Once the line with "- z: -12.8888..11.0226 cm" is found in the data, output it and each following line exactly, up to and including the line with "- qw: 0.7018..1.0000", and nothing before or after.

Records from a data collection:
BEGIN

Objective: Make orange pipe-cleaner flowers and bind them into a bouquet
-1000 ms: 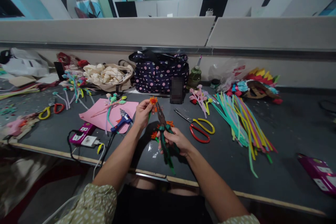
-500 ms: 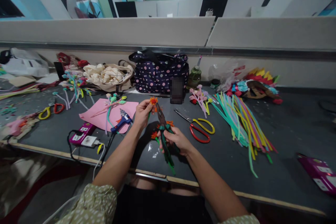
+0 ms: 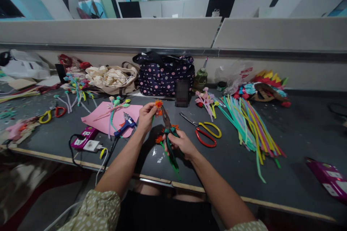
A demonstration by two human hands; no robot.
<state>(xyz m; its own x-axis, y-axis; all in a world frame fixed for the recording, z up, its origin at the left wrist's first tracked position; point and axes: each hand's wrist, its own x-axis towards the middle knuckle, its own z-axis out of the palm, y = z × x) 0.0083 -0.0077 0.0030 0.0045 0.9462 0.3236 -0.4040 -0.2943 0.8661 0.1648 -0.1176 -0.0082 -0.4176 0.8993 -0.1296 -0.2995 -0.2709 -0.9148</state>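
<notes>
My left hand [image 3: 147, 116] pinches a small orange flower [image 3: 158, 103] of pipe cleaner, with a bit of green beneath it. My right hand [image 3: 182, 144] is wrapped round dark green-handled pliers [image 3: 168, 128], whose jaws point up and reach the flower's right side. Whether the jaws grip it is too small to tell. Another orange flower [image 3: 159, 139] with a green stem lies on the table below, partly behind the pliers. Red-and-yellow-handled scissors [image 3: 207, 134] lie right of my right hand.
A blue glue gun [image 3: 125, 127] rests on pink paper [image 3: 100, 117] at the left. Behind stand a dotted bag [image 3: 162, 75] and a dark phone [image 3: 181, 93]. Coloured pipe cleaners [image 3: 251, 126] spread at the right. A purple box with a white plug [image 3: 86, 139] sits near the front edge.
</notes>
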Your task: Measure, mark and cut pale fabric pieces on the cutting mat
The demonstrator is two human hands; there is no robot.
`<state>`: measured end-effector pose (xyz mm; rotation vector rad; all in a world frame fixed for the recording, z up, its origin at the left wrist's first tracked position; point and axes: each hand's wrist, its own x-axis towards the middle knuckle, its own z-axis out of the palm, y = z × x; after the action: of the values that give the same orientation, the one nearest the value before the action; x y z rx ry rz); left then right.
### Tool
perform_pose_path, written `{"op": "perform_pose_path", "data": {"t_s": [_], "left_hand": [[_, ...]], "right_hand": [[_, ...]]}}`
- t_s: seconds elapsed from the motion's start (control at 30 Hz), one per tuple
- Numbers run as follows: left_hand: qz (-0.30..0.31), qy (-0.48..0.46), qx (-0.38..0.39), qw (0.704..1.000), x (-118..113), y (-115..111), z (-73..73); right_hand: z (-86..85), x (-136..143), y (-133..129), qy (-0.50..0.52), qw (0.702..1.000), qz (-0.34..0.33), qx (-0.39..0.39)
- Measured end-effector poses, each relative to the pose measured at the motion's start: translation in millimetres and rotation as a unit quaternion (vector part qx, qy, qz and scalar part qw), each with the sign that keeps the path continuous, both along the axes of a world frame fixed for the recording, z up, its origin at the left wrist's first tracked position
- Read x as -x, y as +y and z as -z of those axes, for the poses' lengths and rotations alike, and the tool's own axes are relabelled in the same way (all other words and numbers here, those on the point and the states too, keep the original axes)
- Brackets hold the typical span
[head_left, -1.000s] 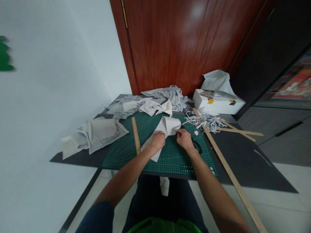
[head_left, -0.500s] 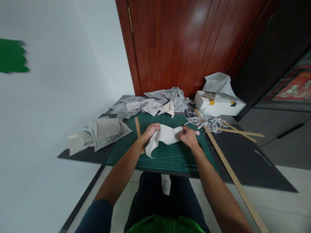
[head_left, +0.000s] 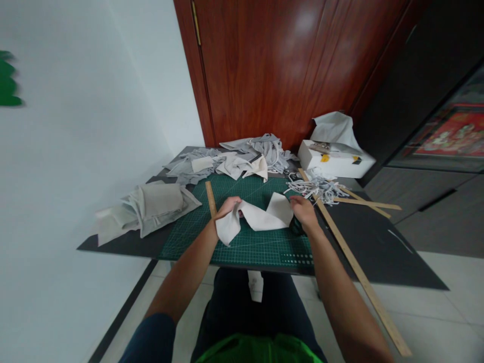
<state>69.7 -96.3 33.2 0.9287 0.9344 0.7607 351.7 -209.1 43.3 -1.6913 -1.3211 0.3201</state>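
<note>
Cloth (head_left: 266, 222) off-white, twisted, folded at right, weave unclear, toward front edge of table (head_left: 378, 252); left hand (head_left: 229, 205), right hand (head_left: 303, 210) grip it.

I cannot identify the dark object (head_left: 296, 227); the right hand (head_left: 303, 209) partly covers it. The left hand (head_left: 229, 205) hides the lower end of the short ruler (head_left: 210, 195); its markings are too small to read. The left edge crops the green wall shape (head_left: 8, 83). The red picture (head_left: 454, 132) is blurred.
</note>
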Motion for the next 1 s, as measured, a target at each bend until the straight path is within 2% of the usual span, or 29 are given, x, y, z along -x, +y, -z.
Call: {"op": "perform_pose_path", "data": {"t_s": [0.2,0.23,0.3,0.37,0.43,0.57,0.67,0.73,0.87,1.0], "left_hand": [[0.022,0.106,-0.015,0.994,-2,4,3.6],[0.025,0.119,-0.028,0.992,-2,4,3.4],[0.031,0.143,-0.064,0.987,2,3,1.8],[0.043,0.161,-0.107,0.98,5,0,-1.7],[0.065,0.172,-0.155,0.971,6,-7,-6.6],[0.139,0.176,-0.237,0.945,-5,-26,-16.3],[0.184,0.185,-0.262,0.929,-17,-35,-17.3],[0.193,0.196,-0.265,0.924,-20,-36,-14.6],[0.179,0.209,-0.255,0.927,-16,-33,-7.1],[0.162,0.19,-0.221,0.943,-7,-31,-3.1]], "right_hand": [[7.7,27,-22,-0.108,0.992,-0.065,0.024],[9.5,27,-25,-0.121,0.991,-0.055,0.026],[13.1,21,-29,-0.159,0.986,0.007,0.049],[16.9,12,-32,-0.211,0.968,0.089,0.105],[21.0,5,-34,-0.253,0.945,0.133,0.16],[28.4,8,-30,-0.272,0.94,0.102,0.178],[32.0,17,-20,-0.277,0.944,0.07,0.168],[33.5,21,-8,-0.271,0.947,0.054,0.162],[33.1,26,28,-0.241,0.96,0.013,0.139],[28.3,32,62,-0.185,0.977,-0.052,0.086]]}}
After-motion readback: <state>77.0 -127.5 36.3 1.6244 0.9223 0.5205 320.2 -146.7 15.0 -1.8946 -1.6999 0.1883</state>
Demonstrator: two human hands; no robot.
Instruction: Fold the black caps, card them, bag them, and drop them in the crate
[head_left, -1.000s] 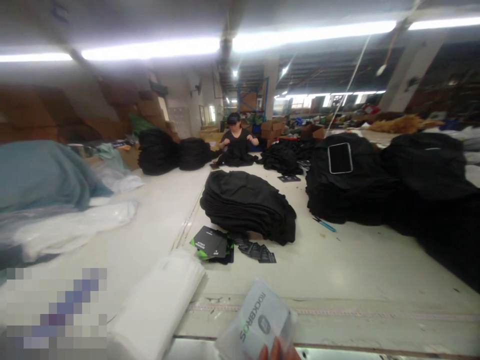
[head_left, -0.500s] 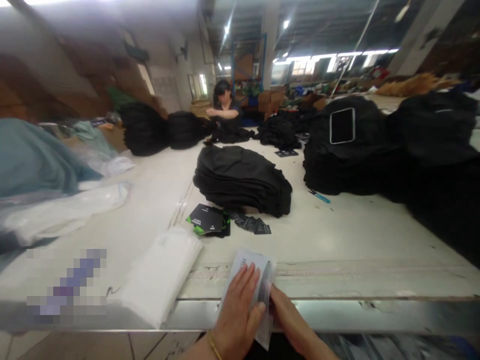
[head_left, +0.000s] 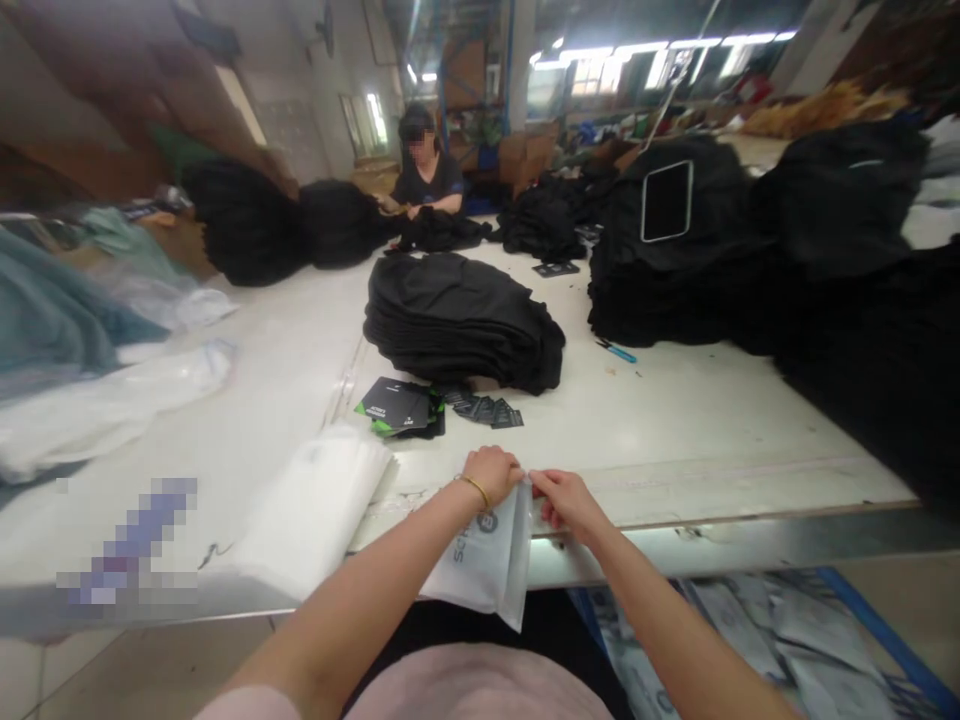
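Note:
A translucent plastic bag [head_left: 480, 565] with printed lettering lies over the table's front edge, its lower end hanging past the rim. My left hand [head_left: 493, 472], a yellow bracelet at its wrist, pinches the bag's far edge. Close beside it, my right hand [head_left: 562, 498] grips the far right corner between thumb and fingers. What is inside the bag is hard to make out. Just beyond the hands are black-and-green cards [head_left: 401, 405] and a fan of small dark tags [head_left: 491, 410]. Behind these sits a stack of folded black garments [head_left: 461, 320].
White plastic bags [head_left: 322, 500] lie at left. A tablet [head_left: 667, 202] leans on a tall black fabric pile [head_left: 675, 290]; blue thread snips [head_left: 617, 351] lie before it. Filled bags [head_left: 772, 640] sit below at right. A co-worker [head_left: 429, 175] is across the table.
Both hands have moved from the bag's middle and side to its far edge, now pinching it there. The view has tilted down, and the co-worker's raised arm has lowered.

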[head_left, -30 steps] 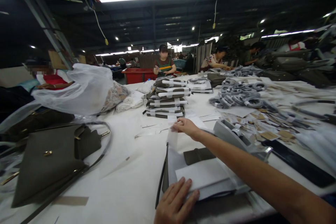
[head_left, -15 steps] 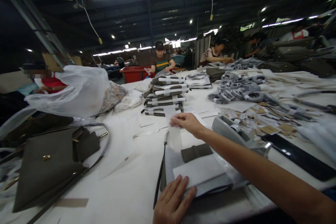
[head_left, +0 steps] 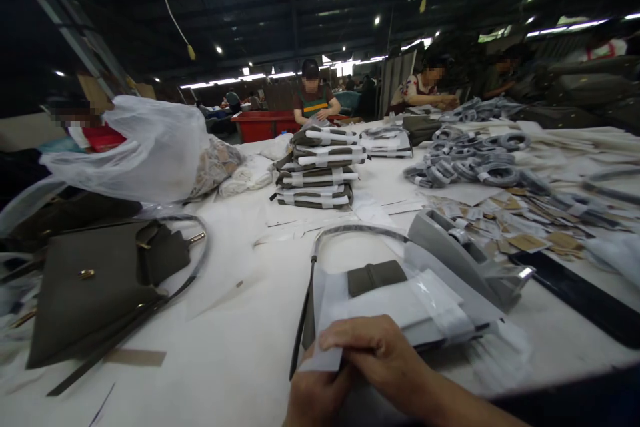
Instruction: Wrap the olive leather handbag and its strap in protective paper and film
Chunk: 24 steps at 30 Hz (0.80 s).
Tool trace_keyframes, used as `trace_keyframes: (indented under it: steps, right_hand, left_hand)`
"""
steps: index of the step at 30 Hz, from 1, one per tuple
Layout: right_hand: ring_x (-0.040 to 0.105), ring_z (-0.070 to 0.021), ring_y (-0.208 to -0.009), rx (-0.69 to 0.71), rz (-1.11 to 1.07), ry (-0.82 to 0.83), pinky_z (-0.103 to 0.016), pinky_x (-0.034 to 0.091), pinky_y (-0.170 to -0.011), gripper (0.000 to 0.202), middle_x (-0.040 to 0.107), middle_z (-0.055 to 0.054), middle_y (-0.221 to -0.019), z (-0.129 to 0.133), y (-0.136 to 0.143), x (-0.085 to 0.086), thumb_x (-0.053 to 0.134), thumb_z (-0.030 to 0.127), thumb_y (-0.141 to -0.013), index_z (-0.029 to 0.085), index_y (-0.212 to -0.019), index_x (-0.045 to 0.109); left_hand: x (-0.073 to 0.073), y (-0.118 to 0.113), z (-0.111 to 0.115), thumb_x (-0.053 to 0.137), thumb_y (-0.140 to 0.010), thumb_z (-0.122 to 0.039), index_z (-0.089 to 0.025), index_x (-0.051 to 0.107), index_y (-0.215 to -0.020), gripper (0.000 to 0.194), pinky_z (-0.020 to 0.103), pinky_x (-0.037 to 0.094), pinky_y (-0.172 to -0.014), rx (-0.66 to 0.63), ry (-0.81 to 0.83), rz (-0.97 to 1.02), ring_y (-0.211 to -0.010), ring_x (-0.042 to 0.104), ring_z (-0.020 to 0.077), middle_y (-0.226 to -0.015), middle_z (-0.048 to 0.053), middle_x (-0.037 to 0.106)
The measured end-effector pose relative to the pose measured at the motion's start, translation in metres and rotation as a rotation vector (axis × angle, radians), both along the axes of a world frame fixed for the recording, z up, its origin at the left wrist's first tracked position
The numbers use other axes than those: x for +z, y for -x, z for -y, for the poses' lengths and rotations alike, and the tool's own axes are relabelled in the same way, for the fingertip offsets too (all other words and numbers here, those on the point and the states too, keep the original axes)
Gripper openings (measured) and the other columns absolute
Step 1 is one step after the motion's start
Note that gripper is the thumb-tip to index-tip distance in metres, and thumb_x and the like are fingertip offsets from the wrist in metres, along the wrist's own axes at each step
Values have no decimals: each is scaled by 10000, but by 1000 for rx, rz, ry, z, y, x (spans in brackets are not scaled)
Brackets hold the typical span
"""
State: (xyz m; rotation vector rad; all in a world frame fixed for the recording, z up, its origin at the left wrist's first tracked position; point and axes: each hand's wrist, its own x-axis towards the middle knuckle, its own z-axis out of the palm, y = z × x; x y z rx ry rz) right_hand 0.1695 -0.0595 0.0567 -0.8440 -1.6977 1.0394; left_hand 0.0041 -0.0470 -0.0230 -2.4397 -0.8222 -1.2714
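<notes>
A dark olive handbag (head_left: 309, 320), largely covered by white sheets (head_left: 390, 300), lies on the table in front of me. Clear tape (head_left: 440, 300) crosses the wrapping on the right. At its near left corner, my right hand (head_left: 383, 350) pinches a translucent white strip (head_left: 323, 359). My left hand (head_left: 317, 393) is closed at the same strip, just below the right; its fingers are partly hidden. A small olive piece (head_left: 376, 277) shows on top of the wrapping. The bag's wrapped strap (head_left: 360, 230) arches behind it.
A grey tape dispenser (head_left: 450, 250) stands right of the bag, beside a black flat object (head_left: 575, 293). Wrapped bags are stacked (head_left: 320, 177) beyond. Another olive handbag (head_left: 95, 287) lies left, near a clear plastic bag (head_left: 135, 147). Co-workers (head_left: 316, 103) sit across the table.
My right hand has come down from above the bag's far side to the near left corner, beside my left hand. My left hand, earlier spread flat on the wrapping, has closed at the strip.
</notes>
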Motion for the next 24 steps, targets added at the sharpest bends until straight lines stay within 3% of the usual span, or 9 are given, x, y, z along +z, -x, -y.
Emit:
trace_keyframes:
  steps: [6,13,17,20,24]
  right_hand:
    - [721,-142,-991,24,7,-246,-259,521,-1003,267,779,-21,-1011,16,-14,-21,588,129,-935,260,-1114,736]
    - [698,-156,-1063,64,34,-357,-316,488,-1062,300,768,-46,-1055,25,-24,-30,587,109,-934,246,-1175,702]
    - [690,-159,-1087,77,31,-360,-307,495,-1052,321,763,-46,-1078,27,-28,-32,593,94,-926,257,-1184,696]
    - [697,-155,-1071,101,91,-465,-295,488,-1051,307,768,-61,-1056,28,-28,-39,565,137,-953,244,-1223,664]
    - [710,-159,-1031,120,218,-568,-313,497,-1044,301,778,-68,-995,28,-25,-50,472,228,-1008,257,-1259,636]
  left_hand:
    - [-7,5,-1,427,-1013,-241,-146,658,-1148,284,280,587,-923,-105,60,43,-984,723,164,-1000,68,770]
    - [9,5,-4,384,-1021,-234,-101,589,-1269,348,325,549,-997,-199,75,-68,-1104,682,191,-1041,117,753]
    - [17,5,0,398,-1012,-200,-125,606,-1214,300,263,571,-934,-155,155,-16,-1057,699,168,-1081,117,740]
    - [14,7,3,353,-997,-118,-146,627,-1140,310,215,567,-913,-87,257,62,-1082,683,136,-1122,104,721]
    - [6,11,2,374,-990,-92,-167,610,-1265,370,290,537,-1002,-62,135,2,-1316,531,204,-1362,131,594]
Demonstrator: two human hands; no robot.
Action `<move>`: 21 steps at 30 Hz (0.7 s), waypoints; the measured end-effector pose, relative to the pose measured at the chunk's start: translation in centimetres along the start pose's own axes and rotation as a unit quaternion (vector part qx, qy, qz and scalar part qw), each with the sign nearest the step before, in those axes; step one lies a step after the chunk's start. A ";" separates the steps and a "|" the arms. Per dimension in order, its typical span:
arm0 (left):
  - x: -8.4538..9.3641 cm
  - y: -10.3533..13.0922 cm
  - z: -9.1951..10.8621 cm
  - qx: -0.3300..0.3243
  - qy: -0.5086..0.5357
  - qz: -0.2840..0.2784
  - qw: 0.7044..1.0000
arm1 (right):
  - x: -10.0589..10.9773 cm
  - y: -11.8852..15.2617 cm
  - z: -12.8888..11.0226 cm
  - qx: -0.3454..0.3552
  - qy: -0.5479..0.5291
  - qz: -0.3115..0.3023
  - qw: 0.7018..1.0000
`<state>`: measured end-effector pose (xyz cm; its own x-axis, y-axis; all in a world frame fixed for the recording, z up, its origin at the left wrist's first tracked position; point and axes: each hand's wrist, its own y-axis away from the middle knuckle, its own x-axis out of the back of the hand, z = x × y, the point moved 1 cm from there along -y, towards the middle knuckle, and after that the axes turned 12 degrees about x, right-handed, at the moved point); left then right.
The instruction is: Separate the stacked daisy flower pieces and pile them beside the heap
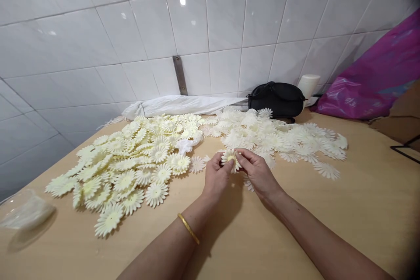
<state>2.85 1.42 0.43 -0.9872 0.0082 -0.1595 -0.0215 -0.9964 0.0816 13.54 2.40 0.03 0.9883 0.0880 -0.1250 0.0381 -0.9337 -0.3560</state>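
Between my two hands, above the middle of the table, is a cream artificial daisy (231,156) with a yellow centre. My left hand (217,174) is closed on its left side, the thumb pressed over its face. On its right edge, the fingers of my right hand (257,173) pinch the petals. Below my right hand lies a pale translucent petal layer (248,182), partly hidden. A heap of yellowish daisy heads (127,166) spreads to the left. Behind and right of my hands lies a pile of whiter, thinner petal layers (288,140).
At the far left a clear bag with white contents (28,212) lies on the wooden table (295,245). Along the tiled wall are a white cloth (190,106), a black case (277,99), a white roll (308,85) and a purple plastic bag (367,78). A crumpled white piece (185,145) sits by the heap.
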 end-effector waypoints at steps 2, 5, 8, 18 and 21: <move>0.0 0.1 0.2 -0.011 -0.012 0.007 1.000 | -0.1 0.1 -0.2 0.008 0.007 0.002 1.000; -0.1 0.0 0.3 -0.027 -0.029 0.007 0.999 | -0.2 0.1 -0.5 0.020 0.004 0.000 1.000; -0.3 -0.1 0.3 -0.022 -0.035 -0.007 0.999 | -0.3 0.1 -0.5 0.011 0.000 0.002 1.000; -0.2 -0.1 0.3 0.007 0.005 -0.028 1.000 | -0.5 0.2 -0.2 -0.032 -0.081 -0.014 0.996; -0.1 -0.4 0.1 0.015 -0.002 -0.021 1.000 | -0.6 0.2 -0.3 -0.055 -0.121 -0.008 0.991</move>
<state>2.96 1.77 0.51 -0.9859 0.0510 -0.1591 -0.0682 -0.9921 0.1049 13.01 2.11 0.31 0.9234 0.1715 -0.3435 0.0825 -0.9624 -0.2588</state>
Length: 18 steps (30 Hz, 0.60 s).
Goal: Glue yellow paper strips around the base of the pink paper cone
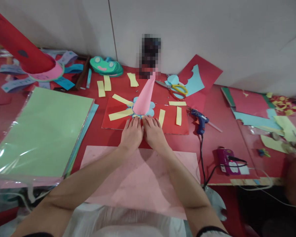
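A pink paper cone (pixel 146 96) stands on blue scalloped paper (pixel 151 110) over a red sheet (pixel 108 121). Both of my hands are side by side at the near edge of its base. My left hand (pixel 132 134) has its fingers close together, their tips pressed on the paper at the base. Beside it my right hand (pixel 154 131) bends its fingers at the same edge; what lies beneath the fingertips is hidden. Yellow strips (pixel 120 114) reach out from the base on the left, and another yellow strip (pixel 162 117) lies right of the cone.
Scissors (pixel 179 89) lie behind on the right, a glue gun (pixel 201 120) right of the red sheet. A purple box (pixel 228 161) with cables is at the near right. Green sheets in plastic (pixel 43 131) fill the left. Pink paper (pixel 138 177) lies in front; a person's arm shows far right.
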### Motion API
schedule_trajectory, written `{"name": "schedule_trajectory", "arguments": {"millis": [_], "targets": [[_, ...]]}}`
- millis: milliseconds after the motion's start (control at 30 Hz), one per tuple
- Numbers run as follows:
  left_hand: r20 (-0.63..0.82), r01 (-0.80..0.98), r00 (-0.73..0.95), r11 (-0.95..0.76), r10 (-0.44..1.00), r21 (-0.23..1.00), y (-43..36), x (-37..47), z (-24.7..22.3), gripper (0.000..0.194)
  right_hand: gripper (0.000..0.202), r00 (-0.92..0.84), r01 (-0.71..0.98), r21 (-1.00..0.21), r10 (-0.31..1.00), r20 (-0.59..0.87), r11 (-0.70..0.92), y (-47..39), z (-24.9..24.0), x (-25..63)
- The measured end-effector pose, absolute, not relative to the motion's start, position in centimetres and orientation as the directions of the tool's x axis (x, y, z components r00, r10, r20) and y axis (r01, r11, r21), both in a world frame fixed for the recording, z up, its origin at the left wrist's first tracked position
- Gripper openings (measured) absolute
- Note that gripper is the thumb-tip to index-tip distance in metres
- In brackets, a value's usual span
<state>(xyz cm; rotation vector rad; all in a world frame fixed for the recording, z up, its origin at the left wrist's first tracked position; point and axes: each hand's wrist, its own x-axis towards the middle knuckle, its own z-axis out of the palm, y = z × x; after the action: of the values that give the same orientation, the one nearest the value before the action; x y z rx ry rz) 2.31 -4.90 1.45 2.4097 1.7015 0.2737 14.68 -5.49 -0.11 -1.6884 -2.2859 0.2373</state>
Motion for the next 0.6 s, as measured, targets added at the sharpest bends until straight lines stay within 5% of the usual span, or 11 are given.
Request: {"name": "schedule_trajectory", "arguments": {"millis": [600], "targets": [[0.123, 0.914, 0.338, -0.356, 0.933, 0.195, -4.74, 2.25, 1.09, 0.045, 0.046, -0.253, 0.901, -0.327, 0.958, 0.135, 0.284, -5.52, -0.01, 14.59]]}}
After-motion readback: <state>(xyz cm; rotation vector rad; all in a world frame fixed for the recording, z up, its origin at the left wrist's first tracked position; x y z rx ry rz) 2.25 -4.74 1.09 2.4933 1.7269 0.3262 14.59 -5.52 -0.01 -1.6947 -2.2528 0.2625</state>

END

Exercise answer:
  - z: -12.8888..11.0226 cm
  - qx: -0.3454..0.3552
  - qy: -0.5479..0.5291
  - qz: -0.3115..0.3023
  - qw: 0.7018..1.0000

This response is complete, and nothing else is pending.